Otosclerosis is a disease of the bone of the otic capsule that causes an abnormal accumulation of new bone within the oval window.
Otosclerosis is one of many genetic and acquired conditions that affect the osseous structures. Others include tympanosclerosis, Paget disease, branchio-oto-renal dysplasia, osteogenesis imperfecta, and Goldenhar syndrome.
In otosclerosis, the new bone traps and restricts the movement of the stapes, causing conductive hearing loss. Otosclerosis also may cause a sensorineural hearing loss, particularly when the foci of otosclerotic bone are adjacent to the scala media. Otosclerosis tends to run in families, and half of all cases are inherited. There is a 25% chance of developing otosclerosis if one parent has it and a 50% chance if both parents have it. Otosclerosis is a complex disease with rare autosomal dominant forms caused by a single gene. By linkage analysis, the localization of an otosclerosis gene is chromosome 15q25-q26. The measles virus plays an inciting role in patients with a genetic predisposition for otosclerosis.

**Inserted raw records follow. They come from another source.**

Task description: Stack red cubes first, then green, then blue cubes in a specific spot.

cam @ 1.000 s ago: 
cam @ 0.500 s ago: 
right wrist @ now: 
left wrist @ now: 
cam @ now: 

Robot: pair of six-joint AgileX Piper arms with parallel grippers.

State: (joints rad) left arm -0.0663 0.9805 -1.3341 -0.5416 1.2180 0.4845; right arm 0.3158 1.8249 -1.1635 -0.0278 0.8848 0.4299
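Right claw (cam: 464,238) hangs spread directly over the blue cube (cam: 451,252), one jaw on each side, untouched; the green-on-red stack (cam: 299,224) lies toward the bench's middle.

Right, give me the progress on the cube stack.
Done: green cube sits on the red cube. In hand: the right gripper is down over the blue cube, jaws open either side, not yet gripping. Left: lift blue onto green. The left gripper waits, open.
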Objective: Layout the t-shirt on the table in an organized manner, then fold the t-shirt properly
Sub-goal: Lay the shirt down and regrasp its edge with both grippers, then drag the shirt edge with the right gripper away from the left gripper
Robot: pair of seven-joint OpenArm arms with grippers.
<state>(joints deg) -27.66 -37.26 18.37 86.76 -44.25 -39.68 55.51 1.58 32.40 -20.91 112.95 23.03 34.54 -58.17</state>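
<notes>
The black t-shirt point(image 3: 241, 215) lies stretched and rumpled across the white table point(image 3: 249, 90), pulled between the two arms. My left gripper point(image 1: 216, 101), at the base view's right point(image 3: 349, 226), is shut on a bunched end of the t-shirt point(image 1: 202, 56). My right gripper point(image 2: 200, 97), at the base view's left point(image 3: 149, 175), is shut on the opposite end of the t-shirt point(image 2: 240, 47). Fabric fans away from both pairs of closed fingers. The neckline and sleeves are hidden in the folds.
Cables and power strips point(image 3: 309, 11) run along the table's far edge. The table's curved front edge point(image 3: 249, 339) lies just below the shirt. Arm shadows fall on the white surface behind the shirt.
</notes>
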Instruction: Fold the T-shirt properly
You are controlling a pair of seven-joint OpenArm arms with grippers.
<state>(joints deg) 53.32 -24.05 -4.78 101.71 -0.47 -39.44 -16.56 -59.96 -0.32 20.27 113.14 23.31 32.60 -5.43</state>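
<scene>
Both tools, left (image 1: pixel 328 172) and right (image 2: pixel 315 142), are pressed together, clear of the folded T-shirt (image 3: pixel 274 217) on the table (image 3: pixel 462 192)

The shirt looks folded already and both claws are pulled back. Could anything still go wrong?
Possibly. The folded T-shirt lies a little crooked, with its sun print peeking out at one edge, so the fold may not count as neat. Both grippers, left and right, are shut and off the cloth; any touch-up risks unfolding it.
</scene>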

Although about 10% of White adults have some otosclerosis (compared with 1% of Blacks), only about 10% of affected people develop conductive hearing loss. Hearing loss caused by otosclerosis rarely may manifest as early as age 7 or 8, but most cases do not become evident until the late adolescent or early adult years, when slowly progressive, asymmetric hearing loss is diagnosed.
A hearing aid may improve hearing. Alternatively, stapedectomy to remove some or all of the stapes and to replace it with a prosthesis may be beneficial, but the risks of hearing loss and impaired vestibular function need to be considered.